Give back every record below, character for character.

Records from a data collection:
━━━━━━━━━━━━━━━━━━━━━━━━━━━━━━

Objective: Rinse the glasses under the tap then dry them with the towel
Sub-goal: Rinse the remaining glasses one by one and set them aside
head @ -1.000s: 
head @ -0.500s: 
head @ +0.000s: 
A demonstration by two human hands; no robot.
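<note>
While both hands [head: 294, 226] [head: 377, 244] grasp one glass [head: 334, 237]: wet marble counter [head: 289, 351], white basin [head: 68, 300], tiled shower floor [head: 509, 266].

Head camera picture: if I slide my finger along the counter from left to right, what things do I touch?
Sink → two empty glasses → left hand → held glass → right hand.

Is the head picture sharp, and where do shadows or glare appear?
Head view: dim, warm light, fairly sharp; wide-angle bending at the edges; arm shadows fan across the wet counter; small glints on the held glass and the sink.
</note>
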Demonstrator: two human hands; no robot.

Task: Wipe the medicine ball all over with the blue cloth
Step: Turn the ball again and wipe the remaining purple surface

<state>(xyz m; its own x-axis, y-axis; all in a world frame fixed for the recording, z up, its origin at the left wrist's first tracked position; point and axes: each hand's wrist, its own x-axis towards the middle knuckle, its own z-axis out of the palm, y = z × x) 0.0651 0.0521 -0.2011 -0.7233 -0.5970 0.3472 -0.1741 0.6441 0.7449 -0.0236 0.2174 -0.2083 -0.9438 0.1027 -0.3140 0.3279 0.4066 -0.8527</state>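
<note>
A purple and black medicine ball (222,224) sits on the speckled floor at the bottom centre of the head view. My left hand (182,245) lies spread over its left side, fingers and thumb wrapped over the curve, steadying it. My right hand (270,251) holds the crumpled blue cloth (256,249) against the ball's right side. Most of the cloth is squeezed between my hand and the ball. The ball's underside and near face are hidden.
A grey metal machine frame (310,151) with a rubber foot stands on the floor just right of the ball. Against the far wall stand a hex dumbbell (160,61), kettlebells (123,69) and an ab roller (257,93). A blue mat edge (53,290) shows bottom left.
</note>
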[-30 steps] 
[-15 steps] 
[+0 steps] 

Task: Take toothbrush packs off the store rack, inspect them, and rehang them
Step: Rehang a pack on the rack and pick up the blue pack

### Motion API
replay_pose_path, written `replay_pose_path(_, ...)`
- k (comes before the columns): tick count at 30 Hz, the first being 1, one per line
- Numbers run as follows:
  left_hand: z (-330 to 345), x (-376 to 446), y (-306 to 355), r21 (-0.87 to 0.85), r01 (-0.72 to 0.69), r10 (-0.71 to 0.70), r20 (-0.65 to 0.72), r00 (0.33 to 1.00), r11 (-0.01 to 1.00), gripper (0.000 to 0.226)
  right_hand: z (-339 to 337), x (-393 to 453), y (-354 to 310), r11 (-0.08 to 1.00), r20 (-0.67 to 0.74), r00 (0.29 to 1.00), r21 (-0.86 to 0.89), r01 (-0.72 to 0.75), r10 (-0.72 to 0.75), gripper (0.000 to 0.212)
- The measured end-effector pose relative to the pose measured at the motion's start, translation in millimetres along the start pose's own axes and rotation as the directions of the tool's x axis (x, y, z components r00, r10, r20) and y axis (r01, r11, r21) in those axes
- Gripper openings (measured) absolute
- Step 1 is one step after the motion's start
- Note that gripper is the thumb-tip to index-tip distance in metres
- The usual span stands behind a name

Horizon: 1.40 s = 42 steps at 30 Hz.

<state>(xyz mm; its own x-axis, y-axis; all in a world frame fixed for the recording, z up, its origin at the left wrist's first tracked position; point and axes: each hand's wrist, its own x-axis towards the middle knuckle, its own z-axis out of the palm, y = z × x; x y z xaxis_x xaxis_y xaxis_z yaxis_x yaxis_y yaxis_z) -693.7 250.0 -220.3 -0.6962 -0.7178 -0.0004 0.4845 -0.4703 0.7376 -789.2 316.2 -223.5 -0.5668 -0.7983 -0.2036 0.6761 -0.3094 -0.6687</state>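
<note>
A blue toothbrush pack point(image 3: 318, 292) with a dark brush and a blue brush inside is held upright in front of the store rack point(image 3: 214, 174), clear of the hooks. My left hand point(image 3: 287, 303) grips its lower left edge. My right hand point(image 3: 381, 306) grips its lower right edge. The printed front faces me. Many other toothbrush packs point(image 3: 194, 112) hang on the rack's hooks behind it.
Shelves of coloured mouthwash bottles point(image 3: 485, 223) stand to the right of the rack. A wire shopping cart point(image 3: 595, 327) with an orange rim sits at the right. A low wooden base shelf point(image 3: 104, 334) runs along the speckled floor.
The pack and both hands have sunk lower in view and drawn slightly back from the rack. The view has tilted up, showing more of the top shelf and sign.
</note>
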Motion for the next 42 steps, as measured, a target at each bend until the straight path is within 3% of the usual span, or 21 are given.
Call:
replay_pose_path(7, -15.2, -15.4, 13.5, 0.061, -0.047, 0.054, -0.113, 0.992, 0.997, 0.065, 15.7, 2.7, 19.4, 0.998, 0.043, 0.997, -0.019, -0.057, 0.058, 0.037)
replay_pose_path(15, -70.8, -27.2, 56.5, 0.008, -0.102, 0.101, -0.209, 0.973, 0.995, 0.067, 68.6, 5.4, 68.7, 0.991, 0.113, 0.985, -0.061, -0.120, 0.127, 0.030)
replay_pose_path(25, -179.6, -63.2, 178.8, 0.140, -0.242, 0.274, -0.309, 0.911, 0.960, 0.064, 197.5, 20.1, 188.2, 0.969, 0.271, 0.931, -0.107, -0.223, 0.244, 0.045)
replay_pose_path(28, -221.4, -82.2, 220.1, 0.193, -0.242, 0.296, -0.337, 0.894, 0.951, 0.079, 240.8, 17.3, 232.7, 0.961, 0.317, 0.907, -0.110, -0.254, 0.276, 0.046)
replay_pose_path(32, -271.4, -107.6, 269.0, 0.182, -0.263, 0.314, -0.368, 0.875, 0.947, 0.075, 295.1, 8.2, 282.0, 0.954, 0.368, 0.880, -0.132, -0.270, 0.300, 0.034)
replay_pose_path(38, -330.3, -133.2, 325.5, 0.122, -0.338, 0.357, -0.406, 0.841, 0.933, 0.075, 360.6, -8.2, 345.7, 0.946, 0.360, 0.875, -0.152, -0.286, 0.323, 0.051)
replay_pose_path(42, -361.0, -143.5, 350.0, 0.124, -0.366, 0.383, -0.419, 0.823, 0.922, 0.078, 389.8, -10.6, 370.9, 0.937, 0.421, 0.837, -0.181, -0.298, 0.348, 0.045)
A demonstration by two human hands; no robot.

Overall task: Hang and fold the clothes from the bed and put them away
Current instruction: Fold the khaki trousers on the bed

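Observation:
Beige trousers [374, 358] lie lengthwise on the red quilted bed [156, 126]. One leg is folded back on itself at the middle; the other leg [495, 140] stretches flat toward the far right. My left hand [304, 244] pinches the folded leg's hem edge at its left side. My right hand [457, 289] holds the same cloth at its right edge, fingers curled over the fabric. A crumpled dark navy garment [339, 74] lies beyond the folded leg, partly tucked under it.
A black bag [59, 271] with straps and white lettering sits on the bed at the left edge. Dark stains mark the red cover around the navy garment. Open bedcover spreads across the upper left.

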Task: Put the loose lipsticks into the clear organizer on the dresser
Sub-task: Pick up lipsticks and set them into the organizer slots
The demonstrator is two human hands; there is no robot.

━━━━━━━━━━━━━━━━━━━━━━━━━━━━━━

» Solution to this problem
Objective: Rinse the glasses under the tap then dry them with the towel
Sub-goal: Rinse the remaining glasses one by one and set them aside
head @ -1.000s: 
head @ -0.500s: 
head @ +0.000s: 
A demonstration by two human hands; no robot.
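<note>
While both hands [head: 294, 226] [head: 377, 244] grasp one glass [head: 334, 237]: wet marble counter [head: 289, 351], white basin [head: 68, 300], tiled shower floor [head: 509, 266].

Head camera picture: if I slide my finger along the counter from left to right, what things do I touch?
Sink → two empty glasses → left hand → held glass → right hand.

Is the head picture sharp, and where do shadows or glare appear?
Head view: dim, warm light, fairly sharp; wide-angle bending at the edges; arm shadows fan across the wet counter; small glints on the held glass and the sink.
</note>
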Demonstrator: two human hands; no robot.

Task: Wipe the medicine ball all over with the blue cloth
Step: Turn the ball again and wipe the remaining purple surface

<state>(xyz m; its own x-axis, y-axis; all in a world frame fixed for the recording, z up, its origin at the left wrist's first tracked position; point and axes: each hand's wrist, its own x-axis towards the middle knuckle, its own z-axis out of the palm, y = z × x) 0.0651 0.0521 -0.2011 -0.7233 -0.5970 0.3472 -0.1741 0.6441 0.7449 -0.0236 0.2174 -0.2083 -0.9438 0.1027 -0.3140 0.3279 0.4066 -0.8527</state>
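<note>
A purple and black medicine ball (222,224) sits on the speckled floor at the bottom centre of the head view. My left hand (182,245) lies spread over its left side, fingers and thumb wrapped over the curve, steadying it. My right hand (270,251) holds the crumpled blue cloth (256,249) against the ball's right side. Most of the cloth is squeezed between my hand and the ball. The ball's underside and near face are hidden.
A grey metal machine frame (310,151) with a rubber foot stands on the floor just right of the ball. Against the far wall stand a hex dumbbell (160,61), kettlebells (123,69) and an ab roller (257,93). A blue mat edge (53,290) shows bottom left.
</note>
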[-30 steps] 
[-15 steps] 
[+0 steps] 

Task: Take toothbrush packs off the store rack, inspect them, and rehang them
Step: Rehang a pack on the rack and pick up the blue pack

### Motion API
replay_pose_path, written `replay_pose_path(_, ...)`
- k (comes before the columns): tick count at 30 Hz, the first being 1, one per line
- Numbers run as follows:
  left_hand: z (-330 to 345), x (-376 to 446), y (-306 to 355), r21 (-0.87 to 0.85), r01 (-0.72 to 0.69), r10 (-0.71 to 0.70), r20 (-0.65 to 0.72), r00 (0.33 to 1.00), r11 (-0.01 to 1.00), gripper (0.000 to 0.226)
  right_hand: z (-339 to 337), x (-393 to 453), y (-354 to 310), r11 (-0.08 to 1.00), r20 (-0.67 to 0.74), r00 (0.29 to 1.00), r21 (-0.86 to 0.89), r01 (-0.72 to 0.75), r10 (-0.72 to 0.75), gripper (0.000 to 0.212)
- The measured end-effector pose relative to the pose measured at the motion's start, translation in millimetres along the start pose's own axes and rotation as the directions of the tool's x axis (x, y, z components r00, r10, r20) and y axis (r01, r11, r21) in those axes
- Gripper openings (measured) absolute
- Step 1 is one step after the motion's start
- Note that gripper is the thumb-tip to index-tip distance in metres
- The usual span stands behind a name

Horizon: 1.40 s = 42 steps at 30 Hz.

<state>(xyz mm; its own x-axis, y-axis; all in a world frame fixed for the recording, z up, its origin at the left wrist's first tracked position; point and axes: each hand's wrist, its own x-axis towards the middle knuckle, its own z-axis out of the palm, y = z × x; x y z xaxis_x xaxis_y xaxis_z yaxis_x yaxis_y yaxis_z) -693.7 250.0 -220.3 -0.6962 -0.7178 -0.0004 0.4845 -0.4703 0.7376 -789.2 316.2 -223.5 -0.5668 -0.7983 -0.2036 0.6761 -0.3094 -0.6687</state>
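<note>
A blue toothbrush pack point(image 3: 318, 292) with a dark brush and a blue brush inside is held upright in front of the store rack point(image 3: 214, 174), clear of the hooks. My left hand point(image 3: 287, 303) grips its lower left edge. My right hand point(image 3: 381, 306) grips its lower right edge. The printed front faces me. Many other toothbrush packs point(image 3: 194, 112) hang on the rack's hooks behind it.
Shelves of coloured mouthwash bottles point(image 3: 485, 223) stand to the right of the rack. A wire shopping cart point(image 3: 595, 327) with an orange rim sits at the right. A low wooden base shelf point(image 3: 104, 334) runs along the speckled floor.
The pack and both hands have sunk lower in view and drawn slightly back from the rack. The view has tilted up, showing more of the top shelf and sign.
</note>
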Motion for the next 42 steps, as measured, a target at each bend until the straight path is within 3% of the usual span, or 21 are given.
Call:
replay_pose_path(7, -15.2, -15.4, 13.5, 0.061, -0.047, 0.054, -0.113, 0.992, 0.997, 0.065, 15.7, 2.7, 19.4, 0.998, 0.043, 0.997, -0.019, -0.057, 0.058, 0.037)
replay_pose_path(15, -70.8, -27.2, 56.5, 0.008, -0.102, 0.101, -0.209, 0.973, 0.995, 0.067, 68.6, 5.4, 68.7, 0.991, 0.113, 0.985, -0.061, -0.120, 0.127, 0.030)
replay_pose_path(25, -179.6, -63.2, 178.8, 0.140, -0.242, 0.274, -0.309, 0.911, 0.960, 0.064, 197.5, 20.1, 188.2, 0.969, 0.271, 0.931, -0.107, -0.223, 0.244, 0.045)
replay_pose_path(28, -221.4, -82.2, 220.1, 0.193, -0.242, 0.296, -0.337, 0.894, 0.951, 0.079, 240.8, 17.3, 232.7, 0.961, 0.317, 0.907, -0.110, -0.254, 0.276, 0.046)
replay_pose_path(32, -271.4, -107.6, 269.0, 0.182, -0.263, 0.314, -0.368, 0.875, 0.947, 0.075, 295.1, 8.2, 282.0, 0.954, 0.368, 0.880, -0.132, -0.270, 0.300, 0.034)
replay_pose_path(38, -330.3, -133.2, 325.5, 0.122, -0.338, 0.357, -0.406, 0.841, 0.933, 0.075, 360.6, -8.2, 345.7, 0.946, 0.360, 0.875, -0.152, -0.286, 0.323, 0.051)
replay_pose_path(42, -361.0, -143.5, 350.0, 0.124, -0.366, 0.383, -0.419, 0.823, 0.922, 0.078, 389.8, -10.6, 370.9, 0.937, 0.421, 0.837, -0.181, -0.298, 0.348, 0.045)
A demonstration by two human hands; no robot.

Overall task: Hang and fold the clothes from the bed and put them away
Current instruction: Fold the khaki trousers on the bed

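Observation:
Beige trousers [374, 358] lie lengthwise on the red quilted bed [156, 126]. One leg is folded back on itself at the middle; the other leg [495, 140] stretches flat toward the far right. My left hand [304, 244] pinches the folded leg's hem edge at its left side. My right hand [457, 289] holds the same cloth at its right edge, fingers curled over the fabric. A crumpled dark navy garment [339, 74] lies beyond the folded leg, partly tucked under it.
A black bag [59, 271] with straps and white lettering sits on the bed at the left edge. Dark stains mark the red cover around the navy garment. Open bedcover spreads across the upper left.
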
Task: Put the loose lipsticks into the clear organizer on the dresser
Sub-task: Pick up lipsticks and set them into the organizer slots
The demonstrator is two human hands; there is no robot.

The exercise is finished.